The answer: As always, it depends. :)
There are only two main improvements in 802.11ac wave 1:
- 80 MHz channels: Gives you 2x improvement in speed, but higher noise floor and more subject to external interference
- 256 QAM: 33% improvement in speed, but you need a > 29 dBm SNR to take advantage of it, meaning that in practical terms you must be within 10’ – 15’ of the AP in open air to get MCS 8 or 9.
Additionally, newer chipsets and APs generally have better performance, though impact is probably at most in the 10% - 15% range.

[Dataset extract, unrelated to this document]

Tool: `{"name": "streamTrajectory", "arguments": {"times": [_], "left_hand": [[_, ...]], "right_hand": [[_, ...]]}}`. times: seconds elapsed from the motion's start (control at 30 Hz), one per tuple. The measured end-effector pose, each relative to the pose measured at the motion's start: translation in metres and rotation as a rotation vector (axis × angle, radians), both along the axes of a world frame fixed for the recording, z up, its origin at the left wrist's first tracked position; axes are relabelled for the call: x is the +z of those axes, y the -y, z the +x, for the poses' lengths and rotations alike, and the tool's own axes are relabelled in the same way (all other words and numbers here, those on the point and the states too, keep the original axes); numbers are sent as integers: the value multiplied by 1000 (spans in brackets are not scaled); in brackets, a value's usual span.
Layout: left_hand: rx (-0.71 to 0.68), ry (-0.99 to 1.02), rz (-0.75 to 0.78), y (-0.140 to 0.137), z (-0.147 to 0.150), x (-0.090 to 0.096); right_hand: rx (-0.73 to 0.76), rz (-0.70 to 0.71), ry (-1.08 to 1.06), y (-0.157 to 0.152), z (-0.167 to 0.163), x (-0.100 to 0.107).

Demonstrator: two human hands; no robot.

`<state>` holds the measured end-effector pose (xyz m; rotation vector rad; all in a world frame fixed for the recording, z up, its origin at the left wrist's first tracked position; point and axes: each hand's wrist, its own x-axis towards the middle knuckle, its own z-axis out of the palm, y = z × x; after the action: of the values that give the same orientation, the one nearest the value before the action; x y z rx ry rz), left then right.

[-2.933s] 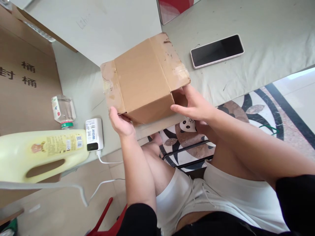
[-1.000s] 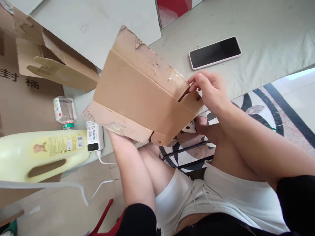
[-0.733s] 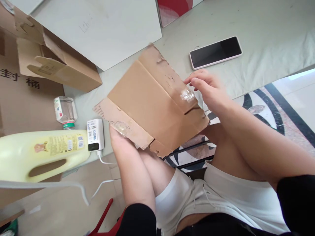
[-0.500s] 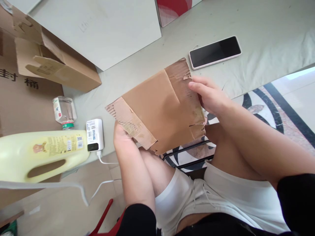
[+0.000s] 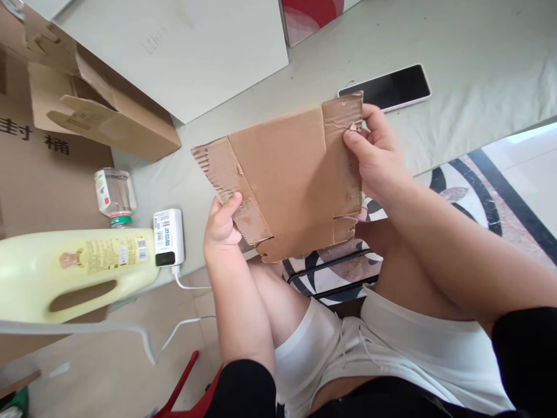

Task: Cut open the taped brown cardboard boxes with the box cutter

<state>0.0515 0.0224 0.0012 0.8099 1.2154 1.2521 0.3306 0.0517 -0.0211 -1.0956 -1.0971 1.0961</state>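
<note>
Between my hands is a brown cardboard piece (image 5: 287,174), creased near both sides, with torn, ragged edges. My left hand (image 5: 223,222) grips its left flap, thumb on the face toward me and the other fingers behind. At the right edge, my right hand (image 5: 378,148) pinches the upper part beside a small tear, thumb in front. The cardboard is held up above my lap and the table's near edge. Its upper right corner covers part of a smartphone (image 5: 391,87) with a dark screen, which lies on the table.
Along the left are a pale yellow jug (image 5: 78,273), a white power bank (image 5: 168,238) with a cable, a clear bottle (image 5: 115,194) and an opened cardboard box (image 5: 126,125). A large white box (image 5: 183,52) stands at the back on the cloth-covered table (image 5: 470,52).
The cardboard has turned clockwise, its left side rising and its right corner now overlapping the phone. My left thumb has come round onto its front face.
</note>
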Motion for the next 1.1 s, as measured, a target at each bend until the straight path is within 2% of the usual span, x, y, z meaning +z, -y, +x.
{"name": "streamTrajectory", "arguments": {"times": [0.13, 0.23, 0.37, 0.47, 0.53, 0.6, 0.7, 0.8, 0.93, 1.1], "left_hand": [[-17, -24, -13, 0, 1, 1], [-5, 3, 47, 0, 2, 2], [165, 118, 212, -6, -5, 4], [328, 243, 279, -14, -11, 6], [395, 267, 261, -17, -13, 6], [440, 252, 230, -19, -12, 5], [438, 215, 184, -19, -8, 2], [405, 205, 183, -17, -5, 3], [428, 286, 234, -15, -5, 6], [369, 303, 274, -14, -3, 7]], "right_hand": [[-129, -101, 16, -4, 1, -5], [-159, -163, -27, -6, 2, -1], [-183, -259, -169, -7, 7, 13], [-237, -266, -215, -5, 7, 18], [-176, -281, -227, -2, 2, 18], [-30, -302, -224, 1, -7, 16], [118, -311, -185, 5, -19, 10], [88, -264, -130, 5, -24, 4], [48, -215, -101, 3, -22, -1], [36, -182, -69, 2, -19, -4]]}}
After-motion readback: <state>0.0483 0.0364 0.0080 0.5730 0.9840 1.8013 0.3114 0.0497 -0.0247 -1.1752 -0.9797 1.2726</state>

Given the same environment and the same 2x2:2 5 GHz 802.11n client device, an 802.11ac is likely to perform somewhat better than its 802.11n counterpart.
802.11ac wave 2 will have two other “improvements”:
- 160 MHz channels: Gives another 2x improvement in speed, but even higher noise floor and, at least with current FCC allocated spectrum, only two usable channels, making it impractical for multi-AP deployments.
- MU-MIMO: I finally understand how this is supposed to work (from WLPC 2015), and will have to go into it in a separate blog post. Suffice it to say that it will likely only be useful in high density environments, and it requires transmit beamforming feedback from the client devices, meaning that the devices will likely need to be 802.11ac wave 2 compatible. The feedback mechanism is actually part of 802.11n spec, but most client device vendors didn’t implement it. It is not clear whether the functionality even was built into the chipsets of most 802.11n or existing 802.11ac wave 1 devices, or even if it was, whether firmware upgrades will ever be made available on current generation devices to make it useful. Note that the feedback mechanism will also serve improve range, even if the "multi-user" part is not applied.
Add to this the bifurcation of client devices we are likely to see on the networks evolving in the next few years, which will ultimately lead to different classes of service based on FREQUENCY BAND:
- Smartphone / Tablet Devices (i.e. the iPhone 10): Don’t know their capabilities, but their being more of them, sucking down more bandwidth more frequently is a pretty safe assumption. Will use the latest and greatest Wi-Fi chipsets for 5 GHz / dual band. They will still only be 1x1:1 or 2x2:2 devices because of the need to keep both size and power consumption down. Even now there are very few high end laptops with 3x3:3 802.11n or 802.11ac capability, and that is unlikely to change going forward. Hence the desire for MU-MIMO.
- Internet of Things: Lots of devices that need to be connected all the time but each one passing very little data. Consumer / price driven, so likely to have the cheapest Wi-Fi chipsets and antennas that can be found. Hence, most of these devices will likely be 2.4 GHz only and maybe still 802.11b or 802.11g (i.e. not even 802.11n).
It is true that the bottleneck of the network is the internet bandwidth connection from the carrier. That is where you want the bottleneck to be. You never want the internal network (APs, switches, wireless bridges, or routers) to be the bottleneck.
So, still begs the question – do you deploy 802.11n or 802.11ac? I still think the answer ultimately comes down to the expected lifetime of the network. Most small / medium enterprise customers are not going to want to upgrade anytime soon. The minimum lifespan of a network deployed today is at least 5 years, with 7-8 years being more likely. Hence, do you deploy for today, or do you deploy for tomorrow? The expectations of performance out of a network deployed today will only increase over time, both in terms of number of devices and in total bandwidth consumption. I therefore believe today’s networks should have the latest and greatest technology deployed, if only to be 2-3 generations behind in 5 years vs. 4-5 generations behind.